Humphrey the Horrible is a friendly ghost - quite unlike his frightful family: his mother, a Hag; his father, a Scottish ghost; his brother George, a screaming skull; and his sister, Winifred, a wailing ghost.

The ghost family are turned out of their castle home when humans plan to redevelop the castle into a holiday resort. They travel across England, accompanied by their headless Aunt Hortensia and their pet Shuk, and come to Norton Castle School, mistaking it for an empty castle. Here, they meet Rick, a student quite unafraid of ghosts. Rick plans to take the ghosts to the Prime Minister for peace talks concerning the large numbers of ghosts being turned out of their homes.

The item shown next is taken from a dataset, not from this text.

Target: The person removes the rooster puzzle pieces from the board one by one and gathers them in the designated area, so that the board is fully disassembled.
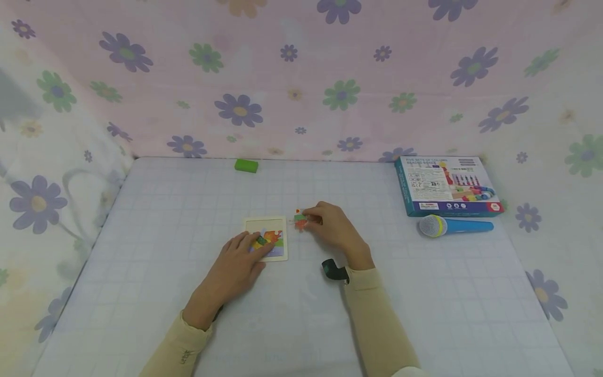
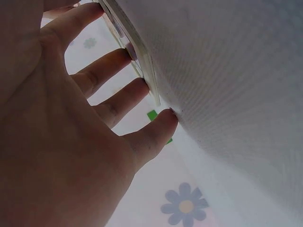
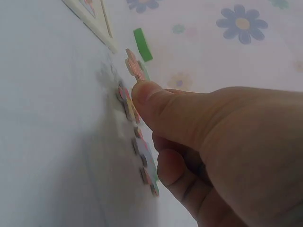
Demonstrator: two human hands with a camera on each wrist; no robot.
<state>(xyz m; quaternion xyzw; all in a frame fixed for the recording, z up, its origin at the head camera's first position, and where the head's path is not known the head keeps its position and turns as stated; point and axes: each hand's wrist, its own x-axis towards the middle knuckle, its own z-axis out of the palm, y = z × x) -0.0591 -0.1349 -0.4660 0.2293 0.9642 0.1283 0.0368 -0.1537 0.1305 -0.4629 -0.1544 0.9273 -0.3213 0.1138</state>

The ghosts and Rick head to London, and pick up an assortment of hangers-on along the way: Walter the Wet, a ghost haunting a polluted river; Cousin Susie and her vampire bat brood; and the Mad Monk, whose church was destroyed to make way for a motorway.

In London, Rick seeks out his member of parliament, Clarence Wilks, but the ignorant politician dismisses Rick's story as a fanciful pretense. Rick and the ghosts, furious at Wilks' disbelief, haunt his house and ruin a dinner party with several prominent guests. Wilks takes the ghosts to meet with the Prime Minister in exchange for leaving him be.

The Prime Minister is shaken though sensible, and cannot promise the ghosts land for their own. However, Lord Bullhaven, present throughout the whole conversation, allows the ghosts to settle in his land in northern Scotland, a place called Insleyfarne. The ghosts are thrilled, and settle in there. Rick returns to Norton Castle School, saddened to leave his friends behind.

Lord Bullhaven, however, is revealed to be "the sort of person who couldn't bear anything to be even the least bit unusual or out of the ordinary", and had gathered the ghosts of England at Insleyfarne to exorcise them. He recruits several clergymen and takes them to Insleyfarne in a bid to exorcise the ghosts. Humphrey manages to escape and, weakened, travels to Norton Castle School to warn Rick. Rick, his friend Barbara (daughter of the school cook) and new boy Peter Thorne, travel to Insleyfarne by plane to save the ghosts. They are helped by Mr Wallance, one of the clergymen who agreed to exorcise the ghosts for enough money to feed his starving family, but regrets his decision to help Bullhaven. Rick, Barbara and Peter find the Hag, close to "death", and she instructs them on supernatural remedies to save the other ghosts, such as saying Latin curses backwards and using dried wormwood to cure the Shuk's tail.

The ghosts hold a party to celebrate their survival and victory over Bullhaven. They rename Humphrey "HUMPHREY THE HEROIC" and pronounce Rick as "RICK THE RESCUER". The party is interrupted by Bullhaven, who in his anger, has crashed his car into a stone wall and killed himself, only to come back as a ghost. Rick implores the other ghosts to offer him sanctuary.

Rick, Barbara and Peter return to their school and Rick is thoughtful and quiet. Barbara tells him about the plight of the polar bears about Alaska, and Rick begins forming plans for yet another adventure.

== Reception ==
Critics praised the book for its humorous take on ghosts and apparitions, as well as the wit present in the writing. Most of them, which reviewed the 2002 release, called the story contrived, criticizing some its "narrative liberties" to keep its pace, with Janice Del Negro, writing for the Bulletin of the Center for Children's Books, saying The Great Ghost Rescue lacks the cohesion present in Ibbotson's Dial-a-Ghost, a companion novel originally released in 1996.

Stephen Krensky, for the New York Times praised the original book for its charming and witty characters, calling them "a welcome change from the perennial chain-rattling spooks." Krensky criticized the illustrations by Giulio Maestro in the American version, which were "careless and uninspired Halloween caricatures", not meshing well with the characters themselves.